Jair Bolsonaro has made things a lot worse by weakening the environment agency, attacking conservation NGOs and promoting the opening of the Amazon to mining, farming and logging. The far-right leader has dismissed satellite data on deforestation and fired the head of the space agency. But it is not solely his fault. The agricultural lobby is powerful in Brazil and it has steadily eroded the protection system that was so successful from 2005-2014. Deforestation crept up in the past five years under the previous presidents Dilma Rousseff and Michel Temer. The rate has accelerated rapidly in the first eight months of Bolsonaro’s rule. But this is not just about him, politics or Brazil. There are also huge fires in Bolivia, which has a leftwing populist president.
Just asking the question “is it his fault” feeds the idea that it is.
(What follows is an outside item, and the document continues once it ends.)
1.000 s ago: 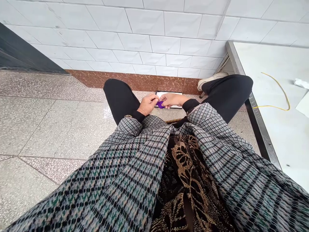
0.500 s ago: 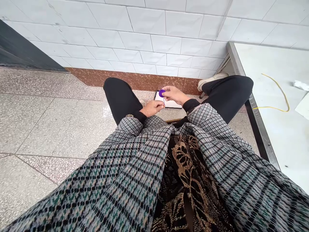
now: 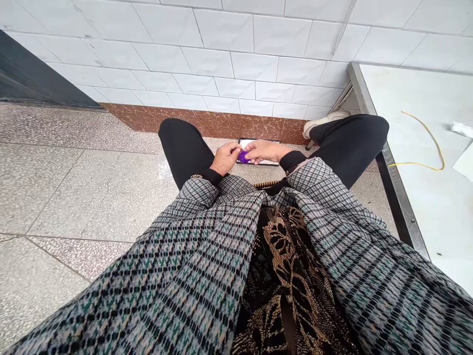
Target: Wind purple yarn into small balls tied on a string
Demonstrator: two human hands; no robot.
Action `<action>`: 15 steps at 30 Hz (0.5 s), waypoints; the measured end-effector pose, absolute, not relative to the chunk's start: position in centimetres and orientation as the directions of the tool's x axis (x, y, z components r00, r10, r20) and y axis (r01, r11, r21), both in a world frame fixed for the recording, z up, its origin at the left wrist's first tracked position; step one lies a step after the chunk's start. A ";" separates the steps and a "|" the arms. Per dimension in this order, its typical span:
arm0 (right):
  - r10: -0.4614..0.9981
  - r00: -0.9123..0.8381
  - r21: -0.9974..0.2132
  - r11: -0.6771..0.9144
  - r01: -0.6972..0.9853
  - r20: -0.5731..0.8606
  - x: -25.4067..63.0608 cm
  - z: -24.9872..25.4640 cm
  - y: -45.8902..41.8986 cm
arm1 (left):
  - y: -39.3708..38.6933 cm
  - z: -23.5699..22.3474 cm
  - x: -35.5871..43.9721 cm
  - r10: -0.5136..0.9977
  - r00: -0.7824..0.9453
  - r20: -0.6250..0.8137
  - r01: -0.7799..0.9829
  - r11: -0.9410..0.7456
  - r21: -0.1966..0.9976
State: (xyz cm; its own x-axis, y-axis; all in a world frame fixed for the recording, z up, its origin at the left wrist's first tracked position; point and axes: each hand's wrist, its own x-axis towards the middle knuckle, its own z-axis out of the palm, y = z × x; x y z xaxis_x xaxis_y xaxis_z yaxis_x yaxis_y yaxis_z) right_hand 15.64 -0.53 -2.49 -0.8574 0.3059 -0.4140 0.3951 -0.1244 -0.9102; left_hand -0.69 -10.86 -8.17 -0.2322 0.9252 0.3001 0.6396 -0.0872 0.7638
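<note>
Between my knees is a small round purple coil of cord (image 3: 243, 157), its ridged face showing. My right hand (image 3: 265, 150) grips its right side, the thumb and fingers closed on it. My left hand (image 3: 226, 157) is closed in a pinch at the coil's upper left edge, seemingly on the cord's end, too fine to make out here. Below both hands lies a flat white board with a dark rim (image 3: 271, 164), partly covered by them.
A white-topped table with a metal edge (image 3: 401, 197) stands at my right, bearing a bent yellow strip (image 3: 439, 148) and white scraps (image 3: 461, 129). A clear plastic piece (image 3: 164, 168) lies on the speckled floor (image 3: 121, 197) by my left knee. Ahead rises a white tiled wall (image 3: 236, 64).
The coil has come down a little and tilted in my right hand. My left hand has risen from below, where it held the hanging cord, to the coil's upper edge.
</note>
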 end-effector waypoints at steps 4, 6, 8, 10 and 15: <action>0.416 -0.823 -0.920 -0.224 0.320 -0.388 15.6 -1.2 -1.1 | -10.6 -9.2 -0.7 0.965 -0.206 0.162 0.577 -0.014 0.817; 0.500 -0.791 -0.934 -0.246 0.260 -0.352 15.5 -0.8 -1.2 | -10.6 -9.2 -0.3 0.991 -0.100 0.085 0.570 -0.013 0.822; 0.584 -0.747 -0.947 -0.223 0.229 -0.318 15.3 -0.9 -1.2 | -10.8 -8.8 0.1 0.998 0.043 0.036 0.586 -0.054 0.808; 0.651 -0.699 -0.951 -0.130 0.282 -0.296 15.2 -1.4 -1.0 | -11.0 -8.1 0.5 0.990 0.135 0.048 0.612 -0.121 0.782; 0.540 -0.749 -0.849 0.111 0.516 -0.385 15.2 -3.0 -0.5 | -11.3 -6.7 0.3 0.956 -0.070 0.284 0.696 -0.158 0.701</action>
State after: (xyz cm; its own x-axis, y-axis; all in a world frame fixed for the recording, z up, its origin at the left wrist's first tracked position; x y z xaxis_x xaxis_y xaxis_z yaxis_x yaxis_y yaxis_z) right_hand 15.21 -0.48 -2.96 -0.7488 0.5397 -0.3846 0.5160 0.1107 -0.8494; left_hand 0.29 -11.31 -6.70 -0.0697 0.9562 0.2843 0.6957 -0.1577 0.7008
It’s almost like it was written by a green marketing company — speaking of — in the last paragraphs Watts uses the fake news and hyperbole from green NGO groups to… urge political activism, and raise funds for the same hyperventilating NGO’s:
What can individuals do?
The most important actions are political and collective. Join a party or campaign group that makes the Amazon a priority. Through these groups, urge your elected representatives to block trade deals with countries that destroy their forests and to provide more support for countries that expand tree cover.
Apart from this, donate to organisations that support the forest, forest dwellers and biodiversity, including Instituto Socioambiental, Amazon Watch, WWF, Greenpeace, Imazon, International Rivers and Friends of the Earth.
Meanwhile, the Australian ABC, paid 3 million dollars a day — copies preachy wisdom straight off The Conversation site. Thus does a PhD student’s analysis get fed through to our national news service: Amazon rainforest fire: Five things you need to know. None of those five things include the G7, the fake stats or the fake photos. No questions are asked or even allowed at the ABC. What job exactly is the ABC supposed to do?